**How to complete this task:**
Check every line of the data for the word "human", and copy those that have it.

+---+

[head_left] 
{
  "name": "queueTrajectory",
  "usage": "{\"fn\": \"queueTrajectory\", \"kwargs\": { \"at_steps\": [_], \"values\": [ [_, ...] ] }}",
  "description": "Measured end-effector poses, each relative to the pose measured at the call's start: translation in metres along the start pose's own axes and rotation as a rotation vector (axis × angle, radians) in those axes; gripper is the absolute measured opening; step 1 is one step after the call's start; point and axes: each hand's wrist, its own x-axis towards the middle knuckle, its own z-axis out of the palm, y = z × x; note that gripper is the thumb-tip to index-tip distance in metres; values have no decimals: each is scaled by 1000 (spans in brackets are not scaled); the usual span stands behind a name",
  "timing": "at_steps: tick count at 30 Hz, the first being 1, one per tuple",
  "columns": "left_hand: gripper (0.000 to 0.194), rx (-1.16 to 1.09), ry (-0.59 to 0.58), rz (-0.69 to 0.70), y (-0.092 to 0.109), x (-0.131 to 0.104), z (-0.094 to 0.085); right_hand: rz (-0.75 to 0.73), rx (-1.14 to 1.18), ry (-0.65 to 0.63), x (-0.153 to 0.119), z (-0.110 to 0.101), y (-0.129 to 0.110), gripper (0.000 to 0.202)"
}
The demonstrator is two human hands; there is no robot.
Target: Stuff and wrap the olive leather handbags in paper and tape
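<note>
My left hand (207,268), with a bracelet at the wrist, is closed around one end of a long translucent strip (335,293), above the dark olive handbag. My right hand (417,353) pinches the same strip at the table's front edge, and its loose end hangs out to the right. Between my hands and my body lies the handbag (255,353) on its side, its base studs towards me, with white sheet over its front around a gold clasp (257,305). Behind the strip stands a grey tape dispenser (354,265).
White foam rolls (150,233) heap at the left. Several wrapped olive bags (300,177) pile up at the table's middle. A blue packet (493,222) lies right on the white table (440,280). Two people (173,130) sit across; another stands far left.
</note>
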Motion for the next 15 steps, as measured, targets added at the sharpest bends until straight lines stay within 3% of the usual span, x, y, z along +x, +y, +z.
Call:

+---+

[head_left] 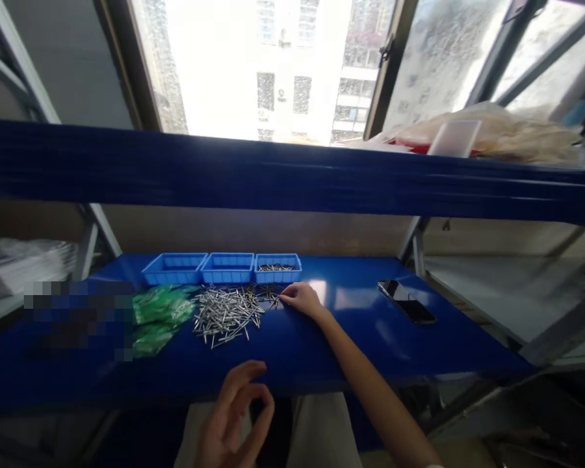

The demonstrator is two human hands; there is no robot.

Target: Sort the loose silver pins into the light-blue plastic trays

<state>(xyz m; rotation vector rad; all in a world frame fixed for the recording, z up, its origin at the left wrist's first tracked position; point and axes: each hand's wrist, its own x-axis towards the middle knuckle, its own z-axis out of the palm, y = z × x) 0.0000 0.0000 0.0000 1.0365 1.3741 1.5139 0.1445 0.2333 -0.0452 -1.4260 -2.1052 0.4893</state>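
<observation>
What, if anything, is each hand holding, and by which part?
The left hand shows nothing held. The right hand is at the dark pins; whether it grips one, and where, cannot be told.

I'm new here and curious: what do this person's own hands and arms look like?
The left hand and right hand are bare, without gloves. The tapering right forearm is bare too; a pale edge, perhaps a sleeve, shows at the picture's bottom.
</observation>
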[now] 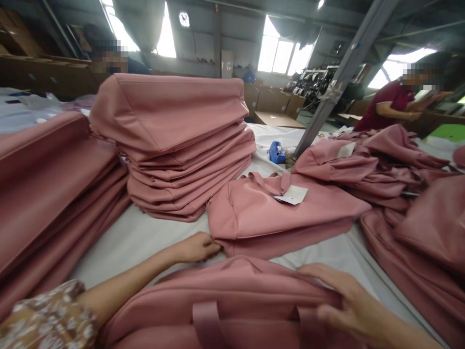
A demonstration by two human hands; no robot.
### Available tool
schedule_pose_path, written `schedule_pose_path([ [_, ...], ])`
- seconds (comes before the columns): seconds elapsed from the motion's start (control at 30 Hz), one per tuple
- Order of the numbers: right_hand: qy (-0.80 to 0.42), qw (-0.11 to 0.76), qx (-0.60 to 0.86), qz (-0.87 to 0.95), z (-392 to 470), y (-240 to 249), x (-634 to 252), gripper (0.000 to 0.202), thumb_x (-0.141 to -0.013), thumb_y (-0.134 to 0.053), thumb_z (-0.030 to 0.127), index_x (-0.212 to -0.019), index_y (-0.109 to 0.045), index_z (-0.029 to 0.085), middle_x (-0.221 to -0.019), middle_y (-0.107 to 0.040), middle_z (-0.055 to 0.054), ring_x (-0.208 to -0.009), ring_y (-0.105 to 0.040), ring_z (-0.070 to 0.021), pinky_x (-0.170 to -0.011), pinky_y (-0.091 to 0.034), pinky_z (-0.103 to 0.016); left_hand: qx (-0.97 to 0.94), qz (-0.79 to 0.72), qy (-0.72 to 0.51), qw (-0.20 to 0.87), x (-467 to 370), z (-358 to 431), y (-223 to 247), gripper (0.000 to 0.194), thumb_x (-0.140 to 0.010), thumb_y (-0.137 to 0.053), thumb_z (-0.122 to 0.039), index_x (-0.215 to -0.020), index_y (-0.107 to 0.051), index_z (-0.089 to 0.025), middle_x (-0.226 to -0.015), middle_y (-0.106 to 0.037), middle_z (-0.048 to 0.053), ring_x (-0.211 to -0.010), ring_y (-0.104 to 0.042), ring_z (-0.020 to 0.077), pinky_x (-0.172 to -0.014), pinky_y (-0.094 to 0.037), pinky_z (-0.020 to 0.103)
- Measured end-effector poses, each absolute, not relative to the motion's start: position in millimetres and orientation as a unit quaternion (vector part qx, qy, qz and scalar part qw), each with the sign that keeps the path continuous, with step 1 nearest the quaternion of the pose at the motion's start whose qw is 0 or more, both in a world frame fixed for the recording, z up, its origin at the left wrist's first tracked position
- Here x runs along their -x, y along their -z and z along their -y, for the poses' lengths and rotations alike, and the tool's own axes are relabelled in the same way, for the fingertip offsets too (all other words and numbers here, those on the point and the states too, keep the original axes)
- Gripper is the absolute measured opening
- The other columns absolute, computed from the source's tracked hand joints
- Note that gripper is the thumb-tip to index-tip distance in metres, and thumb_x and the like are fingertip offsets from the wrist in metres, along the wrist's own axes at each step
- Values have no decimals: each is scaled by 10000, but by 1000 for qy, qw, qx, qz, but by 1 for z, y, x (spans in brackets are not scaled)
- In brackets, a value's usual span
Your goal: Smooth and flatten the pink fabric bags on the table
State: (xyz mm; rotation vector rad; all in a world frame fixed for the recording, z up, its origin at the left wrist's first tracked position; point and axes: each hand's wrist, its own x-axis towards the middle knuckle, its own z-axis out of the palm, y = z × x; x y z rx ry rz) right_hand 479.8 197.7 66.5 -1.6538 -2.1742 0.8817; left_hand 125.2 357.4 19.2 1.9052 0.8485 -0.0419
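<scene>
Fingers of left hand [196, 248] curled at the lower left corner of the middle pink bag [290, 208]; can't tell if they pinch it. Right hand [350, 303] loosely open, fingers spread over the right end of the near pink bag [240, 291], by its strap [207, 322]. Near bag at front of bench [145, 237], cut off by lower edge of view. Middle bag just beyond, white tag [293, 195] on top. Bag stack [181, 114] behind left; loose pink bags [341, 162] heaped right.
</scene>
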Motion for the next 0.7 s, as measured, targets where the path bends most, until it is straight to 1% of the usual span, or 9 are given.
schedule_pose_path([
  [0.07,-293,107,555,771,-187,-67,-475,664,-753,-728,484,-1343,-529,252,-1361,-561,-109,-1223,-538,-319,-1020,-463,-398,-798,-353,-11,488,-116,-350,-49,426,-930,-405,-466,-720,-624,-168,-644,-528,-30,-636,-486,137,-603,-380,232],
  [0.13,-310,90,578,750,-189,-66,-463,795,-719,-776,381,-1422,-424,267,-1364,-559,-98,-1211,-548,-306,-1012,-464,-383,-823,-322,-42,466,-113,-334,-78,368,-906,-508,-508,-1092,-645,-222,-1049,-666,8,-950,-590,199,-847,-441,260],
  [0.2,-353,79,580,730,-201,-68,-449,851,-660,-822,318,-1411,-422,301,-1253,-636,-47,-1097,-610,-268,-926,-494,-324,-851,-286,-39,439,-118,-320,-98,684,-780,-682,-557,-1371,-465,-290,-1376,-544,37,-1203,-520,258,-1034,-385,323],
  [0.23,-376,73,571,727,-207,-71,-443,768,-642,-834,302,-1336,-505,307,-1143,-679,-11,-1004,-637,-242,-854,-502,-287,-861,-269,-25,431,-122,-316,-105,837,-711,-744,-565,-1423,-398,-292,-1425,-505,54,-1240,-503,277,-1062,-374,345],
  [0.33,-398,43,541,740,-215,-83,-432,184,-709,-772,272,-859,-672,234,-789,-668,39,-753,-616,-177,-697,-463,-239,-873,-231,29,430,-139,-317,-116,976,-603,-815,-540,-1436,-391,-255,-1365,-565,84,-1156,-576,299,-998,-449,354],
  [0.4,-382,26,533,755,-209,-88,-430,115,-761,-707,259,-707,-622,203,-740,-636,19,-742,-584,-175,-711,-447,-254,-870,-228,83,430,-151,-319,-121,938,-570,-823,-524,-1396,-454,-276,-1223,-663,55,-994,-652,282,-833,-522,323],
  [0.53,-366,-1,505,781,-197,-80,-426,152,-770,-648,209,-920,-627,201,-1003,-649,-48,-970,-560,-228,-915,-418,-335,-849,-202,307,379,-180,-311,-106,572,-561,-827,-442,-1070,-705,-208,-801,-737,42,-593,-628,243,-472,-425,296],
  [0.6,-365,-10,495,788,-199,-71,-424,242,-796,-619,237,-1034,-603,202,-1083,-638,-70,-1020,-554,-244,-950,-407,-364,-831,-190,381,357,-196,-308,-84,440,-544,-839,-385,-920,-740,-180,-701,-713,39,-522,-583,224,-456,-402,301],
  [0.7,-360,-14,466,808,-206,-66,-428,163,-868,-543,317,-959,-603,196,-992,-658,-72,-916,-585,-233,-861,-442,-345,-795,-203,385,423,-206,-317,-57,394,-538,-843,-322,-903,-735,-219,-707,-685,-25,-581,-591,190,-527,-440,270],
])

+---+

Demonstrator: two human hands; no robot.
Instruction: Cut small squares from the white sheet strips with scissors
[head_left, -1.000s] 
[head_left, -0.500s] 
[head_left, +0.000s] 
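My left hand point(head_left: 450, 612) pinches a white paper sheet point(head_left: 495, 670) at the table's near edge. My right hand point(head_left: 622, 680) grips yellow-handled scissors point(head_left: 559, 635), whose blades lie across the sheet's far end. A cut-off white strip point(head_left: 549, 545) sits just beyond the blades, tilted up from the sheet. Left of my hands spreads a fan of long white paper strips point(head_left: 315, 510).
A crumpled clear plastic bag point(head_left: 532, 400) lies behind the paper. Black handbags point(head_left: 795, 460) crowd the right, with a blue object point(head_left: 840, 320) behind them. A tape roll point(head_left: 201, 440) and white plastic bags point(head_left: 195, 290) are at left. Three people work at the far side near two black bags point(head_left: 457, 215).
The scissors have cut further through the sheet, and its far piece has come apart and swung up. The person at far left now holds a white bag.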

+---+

**Response below:**
The demonstrator is two human hands; there is no robot.
The demonstrator is two human hands; there is no robot.
A demonstration by two human hands; no robot.
Demonstrator: two human hands; no robot.

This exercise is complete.